Uncomplicated infection is effectively treated with a 7-day course of oral quinine plus doxycycline 200 mg daily or clindamycin 450 mg three times daily. The second drug is given because compliance with 7 days of quinine is poor due to side effects. Pregnant women should be treated with the quinine/clindamycin combination, as doxycycline is contraindicated. Outside of pregnancy, however, better compliance is likely with the following preferred regimens:
• Atovaquone-proguanil (e.g Malarone®) four tablets daily for 3 days, or
• Artemether-lumefantrine (Riamet®) four tablets, then four tablets at 8, 24, 36, 48, and 60 hours.
Non-falciparum malaria
Patients with non-falciparum (benign) malaria can usually be managed as outpatients.

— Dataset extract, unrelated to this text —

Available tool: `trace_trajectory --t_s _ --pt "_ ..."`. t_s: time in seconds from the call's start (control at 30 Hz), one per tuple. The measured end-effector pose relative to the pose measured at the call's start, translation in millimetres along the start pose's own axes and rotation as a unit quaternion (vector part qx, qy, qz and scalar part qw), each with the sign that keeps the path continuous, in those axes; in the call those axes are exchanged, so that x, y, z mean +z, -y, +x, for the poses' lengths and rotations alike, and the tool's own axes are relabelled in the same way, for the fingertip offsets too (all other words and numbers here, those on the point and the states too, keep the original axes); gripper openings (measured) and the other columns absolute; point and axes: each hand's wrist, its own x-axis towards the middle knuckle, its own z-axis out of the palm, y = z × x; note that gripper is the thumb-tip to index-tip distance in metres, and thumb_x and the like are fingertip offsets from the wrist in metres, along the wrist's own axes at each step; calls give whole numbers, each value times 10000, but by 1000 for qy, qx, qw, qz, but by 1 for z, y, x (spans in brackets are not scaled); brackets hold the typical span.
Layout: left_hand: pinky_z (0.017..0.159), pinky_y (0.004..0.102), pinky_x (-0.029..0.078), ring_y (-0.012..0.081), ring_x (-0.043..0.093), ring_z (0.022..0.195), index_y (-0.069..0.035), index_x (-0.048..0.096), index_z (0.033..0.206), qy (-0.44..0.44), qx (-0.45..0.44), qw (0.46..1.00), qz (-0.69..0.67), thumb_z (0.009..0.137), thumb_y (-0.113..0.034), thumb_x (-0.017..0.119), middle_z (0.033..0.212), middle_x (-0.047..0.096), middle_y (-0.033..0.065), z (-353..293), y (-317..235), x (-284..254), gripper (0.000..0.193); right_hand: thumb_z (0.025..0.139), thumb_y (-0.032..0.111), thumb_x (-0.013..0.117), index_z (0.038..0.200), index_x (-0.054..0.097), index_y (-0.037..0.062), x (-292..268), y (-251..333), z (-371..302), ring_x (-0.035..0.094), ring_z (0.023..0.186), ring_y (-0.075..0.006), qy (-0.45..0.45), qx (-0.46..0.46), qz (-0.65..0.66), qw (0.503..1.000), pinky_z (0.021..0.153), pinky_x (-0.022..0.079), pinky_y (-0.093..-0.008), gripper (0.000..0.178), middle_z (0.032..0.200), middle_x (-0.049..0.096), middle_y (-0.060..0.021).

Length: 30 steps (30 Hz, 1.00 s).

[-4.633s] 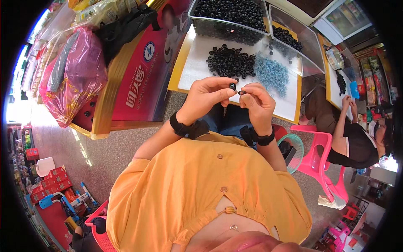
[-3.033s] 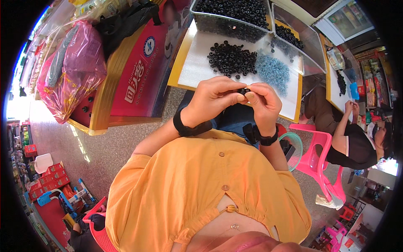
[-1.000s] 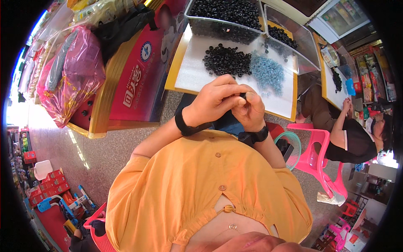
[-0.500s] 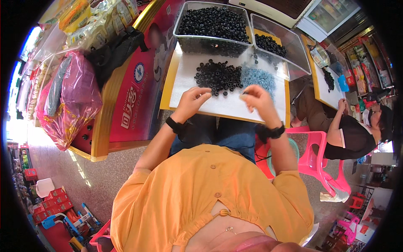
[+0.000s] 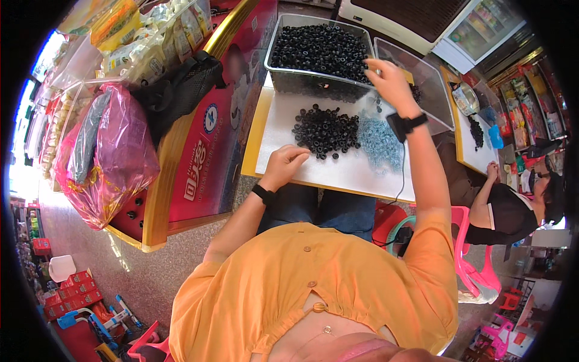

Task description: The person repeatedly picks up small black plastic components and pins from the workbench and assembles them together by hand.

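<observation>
My left hand rests at the near edge of the white-topped board, thumb and fingers pressed together. Whatever it may hold is hidden. Just beyond it lies a pile of small black rings, touching a spread of small clear-blue pieces. My right hand is stretched over the far right of the board, between two clear plastic bins. Its fingers are apart at the right wall of the larger bin, which is heaped with black rings. The smaller bin is partly behind that hand and arm.
A pink-sided counter with a gold edge stands to the left, bearing a pink plastic bag and a black bag. At the right, another person sits at a second board. A pink plastic chair stands near my right elbow.
My right hand has moved from the near side of the piles, forward and right, to the bins. The left stays at the board's near edge. The whole view has shifted slightly.
</observation>
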Motion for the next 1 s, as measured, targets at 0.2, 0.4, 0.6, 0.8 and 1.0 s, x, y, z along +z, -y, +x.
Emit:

For all parasites, chloroquine remains the treatment of choice, given as follows:
• 600 mg stat, followed by 300 mg at 6, 18, and 42 hours. Two species P. ovale and P. vivax have a stage called the hypnozoite that develops in the liver. This form of the parasite is resistant to chloroquine therapy and leads to the phenomenon of relapses, if not specifically treated. Primaquine treatment is, therefore, necessary to achieve radical cure, given as 15 mg daily for P. ovale and 30 mg daily for P. vivax for a total of 2 weeks.
Primaquine frequently causes haemolysis in patients with glucose-6-phosphate dehydrogenase (G6PD) deficiency. Consequently, the G6PD level must be checked before primaquine is prescribed; if the level is low, seek expert advice.P. malaria and P. knowlesi are reliably cured with chloroquine alone. The latter, however, frequently causes severe disease, for which intravenous artesunate is probably the drug of choice, as for P. falciparum.